_PROBLEM STATEMENT_
Return every line from the listing where the word "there" occurs.
• • •
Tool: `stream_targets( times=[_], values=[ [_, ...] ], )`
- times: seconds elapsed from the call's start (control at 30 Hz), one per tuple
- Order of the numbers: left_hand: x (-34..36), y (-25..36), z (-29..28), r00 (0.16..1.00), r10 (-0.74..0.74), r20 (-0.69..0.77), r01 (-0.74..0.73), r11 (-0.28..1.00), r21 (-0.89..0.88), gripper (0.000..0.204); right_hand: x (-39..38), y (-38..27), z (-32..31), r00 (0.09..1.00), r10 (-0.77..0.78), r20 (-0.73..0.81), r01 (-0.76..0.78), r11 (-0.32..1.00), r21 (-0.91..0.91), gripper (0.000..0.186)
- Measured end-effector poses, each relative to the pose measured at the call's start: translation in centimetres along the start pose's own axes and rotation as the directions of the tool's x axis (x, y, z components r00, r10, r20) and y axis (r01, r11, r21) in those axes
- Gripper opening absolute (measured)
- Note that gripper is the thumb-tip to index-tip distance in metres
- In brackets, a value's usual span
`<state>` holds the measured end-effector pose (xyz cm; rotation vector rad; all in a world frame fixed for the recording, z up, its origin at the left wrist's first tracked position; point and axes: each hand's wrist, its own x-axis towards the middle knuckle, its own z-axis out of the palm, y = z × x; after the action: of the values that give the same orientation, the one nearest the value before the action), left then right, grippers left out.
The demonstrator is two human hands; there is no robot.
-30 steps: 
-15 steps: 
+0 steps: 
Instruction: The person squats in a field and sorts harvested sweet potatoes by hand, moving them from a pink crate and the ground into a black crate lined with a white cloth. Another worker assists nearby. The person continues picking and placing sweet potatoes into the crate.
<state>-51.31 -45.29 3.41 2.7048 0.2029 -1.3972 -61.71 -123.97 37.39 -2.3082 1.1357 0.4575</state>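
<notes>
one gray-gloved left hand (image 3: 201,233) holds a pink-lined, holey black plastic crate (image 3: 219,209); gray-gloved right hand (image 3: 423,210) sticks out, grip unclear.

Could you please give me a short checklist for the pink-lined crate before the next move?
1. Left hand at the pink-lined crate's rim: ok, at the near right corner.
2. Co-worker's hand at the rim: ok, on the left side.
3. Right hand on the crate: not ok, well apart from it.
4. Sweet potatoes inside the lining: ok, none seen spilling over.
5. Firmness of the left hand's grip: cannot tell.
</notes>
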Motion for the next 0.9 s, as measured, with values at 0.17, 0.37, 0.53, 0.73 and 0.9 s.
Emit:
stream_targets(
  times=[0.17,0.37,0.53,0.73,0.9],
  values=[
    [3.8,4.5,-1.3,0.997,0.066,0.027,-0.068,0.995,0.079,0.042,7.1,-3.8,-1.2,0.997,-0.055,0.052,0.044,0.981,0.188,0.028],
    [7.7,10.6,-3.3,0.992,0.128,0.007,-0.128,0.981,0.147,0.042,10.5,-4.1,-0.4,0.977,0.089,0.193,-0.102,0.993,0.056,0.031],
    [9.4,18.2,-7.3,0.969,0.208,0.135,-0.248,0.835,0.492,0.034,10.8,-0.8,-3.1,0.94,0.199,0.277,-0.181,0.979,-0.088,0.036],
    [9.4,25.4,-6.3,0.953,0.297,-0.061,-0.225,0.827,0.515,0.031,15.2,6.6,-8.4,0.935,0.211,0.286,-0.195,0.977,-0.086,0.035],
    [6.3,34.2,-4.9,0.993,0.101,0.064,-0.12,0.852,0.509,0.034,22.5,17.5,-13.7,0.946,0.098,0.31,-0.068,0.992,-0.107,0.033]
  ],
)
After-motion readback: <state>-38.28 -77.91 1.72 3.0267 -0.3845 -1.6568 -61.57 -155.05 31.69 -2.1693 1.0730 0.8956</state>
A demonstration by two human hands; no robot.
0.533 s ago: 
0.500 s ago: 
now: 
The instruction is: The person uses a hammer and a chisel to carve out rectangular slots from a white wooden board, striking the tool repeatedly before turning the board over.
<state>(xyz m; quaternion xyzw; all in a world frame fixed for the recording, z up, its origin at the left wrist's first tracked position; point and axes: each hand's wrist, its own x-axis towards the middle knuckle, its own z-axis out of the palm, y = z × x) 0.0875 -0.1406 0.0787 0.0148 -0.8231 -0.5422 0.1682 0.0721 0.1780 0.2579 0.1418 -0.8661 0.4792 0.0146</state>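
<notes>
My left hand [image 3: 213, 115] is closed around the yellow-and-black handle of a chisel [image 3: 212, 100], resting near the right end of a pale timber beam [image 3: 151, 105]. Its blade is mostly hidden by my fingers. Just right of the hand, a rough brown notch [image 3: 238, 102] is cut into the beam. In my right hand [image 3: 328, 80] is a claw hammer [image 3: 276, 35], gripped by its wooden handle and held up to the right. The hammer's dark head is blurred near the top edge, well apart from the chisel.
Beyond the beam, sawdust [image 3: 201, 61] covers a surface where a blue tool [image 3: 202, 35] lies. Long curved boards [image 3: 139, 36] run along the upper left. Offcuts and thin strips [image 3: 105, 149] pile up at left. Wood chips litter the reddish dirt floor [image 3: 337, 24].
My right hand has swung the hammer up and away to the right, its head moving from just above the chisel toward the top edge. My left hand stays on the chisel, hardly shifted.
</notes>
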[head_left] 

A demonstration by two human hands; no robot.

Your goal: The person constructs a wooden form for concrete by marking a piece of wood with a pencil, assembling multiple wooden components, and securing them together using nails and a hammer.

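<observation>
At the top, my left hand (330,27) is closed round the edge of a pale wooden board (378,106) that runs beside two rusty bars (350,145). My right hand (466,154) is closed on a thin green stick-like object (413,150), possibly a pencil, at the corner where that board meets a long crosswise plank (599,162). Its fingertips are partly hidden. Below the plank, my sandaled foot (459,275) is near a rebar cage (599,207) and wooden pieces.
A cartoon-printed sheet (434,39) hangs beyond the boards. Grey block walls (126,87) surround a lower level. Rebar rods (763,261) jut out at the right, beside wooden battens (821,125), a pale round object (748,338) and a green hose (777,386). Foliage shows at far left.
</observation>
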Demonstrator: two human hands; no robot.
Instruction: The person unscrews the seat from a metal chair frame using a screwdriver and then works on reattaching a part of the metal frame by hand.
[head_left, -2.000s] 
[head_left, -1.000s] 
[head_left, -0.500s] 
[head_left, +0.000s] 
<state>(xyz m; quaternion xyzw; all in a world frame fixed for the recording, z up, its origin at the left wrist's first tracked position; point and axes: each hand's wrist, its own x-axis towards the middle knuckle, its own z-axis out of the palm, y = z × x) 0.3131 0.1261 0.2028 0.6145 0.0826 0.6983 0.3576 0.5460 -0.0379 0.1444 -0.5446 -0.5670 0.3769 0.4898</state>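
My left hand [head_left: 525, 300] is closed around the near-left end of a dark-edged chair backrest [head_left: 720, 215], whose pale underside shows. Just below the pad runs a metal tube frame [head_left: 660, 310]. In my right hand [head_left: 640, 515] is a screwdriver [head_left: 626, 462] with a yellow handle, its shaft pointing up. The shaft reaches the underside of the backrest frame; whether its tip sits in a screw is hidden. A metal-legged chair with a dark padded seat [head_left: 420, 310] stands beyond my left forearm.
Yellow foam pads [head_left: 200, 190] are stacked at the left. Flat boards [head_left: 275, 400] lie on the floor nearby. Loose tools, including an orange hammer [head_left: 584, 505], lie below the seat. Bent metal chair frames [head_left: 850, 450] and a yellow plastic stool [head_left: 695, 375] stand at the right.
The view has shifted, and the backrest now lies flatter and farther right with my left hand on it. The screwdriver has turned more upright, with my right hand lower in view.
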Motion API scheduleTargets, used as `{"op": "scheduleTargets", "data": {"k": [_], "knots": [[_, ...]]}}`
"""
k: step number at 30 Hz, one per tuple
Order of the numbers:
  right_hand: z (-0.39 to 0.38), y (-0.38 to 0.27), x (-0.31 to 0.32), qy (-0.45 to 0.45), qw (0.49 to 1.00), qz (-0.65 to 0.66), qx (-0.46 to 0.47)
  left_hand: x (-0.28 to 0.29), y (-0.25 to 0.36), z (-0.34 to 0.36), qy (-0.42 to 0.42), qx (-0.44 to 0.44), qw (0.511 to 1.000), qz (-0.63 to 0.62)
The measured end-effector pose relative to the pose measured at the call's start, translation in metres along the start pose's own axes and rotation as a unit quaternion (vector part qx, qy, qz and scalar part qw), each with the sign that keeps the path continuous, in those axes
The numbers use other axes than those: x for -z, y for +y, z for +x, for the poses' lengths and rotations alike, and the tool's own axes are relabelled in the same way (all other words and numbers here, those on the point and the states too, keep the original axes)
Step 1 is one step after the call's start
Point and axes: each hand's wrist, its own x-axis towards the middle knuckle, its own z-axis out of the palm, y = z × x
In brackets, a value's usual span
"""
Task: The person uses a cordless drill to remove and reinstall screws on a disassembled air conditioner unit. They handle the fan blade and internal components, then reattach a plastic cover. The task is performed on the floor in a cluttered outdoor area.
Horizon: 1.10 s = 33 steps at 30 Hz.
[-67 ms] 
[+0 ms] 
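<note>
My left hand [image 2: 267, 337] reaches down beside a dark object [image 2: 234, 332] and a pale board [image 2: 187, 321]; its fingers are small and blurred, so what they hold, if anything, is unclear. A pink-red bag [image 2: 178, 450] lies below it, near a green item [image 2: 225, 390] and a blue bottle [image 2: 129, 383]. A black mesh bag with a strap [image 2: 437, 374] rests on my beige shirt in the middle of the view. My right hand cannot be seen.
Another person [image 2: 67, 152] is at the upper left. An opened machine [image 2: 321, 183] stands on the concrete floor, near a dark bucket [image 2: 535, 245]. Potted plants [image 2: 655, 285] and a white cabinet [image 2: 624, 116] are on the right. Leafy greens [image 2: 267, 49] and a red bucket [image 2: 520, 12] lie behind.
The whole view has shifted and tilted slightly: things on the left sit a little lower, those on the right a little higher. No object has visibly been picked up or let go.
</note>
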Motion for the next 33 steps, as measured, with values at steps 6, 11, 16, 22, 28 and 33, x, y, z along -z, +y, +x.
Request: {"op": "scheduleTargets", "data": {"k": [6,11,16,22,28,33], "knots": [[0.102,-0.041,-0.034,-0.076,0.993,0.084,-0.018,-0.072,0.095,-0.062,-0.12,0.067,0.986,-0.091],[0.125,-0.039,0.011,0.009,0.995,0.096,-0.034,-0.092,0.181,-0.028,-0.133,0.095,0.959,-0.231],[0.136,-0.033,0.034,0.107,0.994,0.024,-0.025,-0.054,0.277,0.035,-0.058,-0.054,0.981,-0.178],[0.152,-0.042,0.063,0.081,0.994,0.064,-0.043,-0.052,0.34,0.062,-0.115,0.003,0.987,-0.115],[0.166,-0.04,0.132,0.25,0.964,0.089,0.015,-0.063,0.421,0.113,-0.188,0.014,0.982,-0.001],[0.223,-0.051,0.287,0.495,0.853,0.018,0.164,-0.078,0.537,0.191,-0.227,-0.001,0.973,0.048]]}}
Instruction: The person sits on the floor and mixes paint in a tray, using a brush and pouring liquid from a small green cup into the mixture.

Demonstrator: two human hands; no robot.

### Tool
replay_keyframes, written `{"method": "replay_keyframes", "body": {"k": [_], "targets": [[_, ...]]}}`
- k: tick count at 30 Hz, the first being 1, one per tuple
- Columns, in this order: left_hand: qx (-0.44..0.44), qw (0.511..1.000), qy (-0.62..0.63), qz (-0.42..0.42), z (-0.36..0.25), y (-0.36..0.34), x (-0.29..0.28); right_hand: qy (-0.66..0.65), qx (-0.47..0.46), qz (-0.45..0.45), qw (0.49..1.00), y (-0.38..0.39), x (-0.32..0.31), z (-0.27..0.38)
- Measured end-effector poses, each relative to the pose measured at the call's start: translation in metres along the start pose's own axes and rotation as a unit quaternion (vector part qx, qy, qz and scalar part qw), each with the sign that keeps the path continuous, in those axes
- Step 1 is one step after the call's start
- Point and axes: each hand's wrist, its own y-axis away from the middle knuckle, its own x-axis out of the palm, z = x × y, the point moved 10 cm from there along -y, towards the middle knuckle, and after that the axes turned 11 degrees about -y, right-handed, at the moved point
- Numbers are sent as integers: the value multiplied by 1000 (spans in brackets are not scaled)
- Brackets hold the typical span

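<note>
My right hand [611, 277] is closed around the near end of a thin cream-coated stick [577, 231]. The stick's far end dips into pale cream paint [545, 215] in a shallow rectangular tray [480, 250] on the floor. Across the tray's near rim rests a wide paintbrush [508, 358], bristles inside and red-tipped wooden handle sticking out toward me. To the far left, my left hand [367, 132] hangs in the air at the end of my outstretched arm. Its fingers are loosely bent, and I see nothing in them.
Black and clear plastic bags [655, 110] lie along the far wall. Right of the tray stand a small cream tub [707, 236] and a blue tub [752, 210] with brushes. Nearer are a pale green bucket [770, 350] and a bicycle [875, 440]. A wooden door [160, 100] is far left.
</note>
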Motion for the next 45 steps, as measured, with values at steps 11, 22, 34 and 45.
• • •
_TASK OUTPUT_
The demonstrator is two human hands; there is no robot.
- Point and axes: each hand's wrist, its own y-axis away from the middle knuckle, its own x-axis out of the palm, z = x × y, the point moved 10 cm from there along -y, towards the middle knuckle, and after that the axes turned 11 degrees about -y, right-handed, at the moved point

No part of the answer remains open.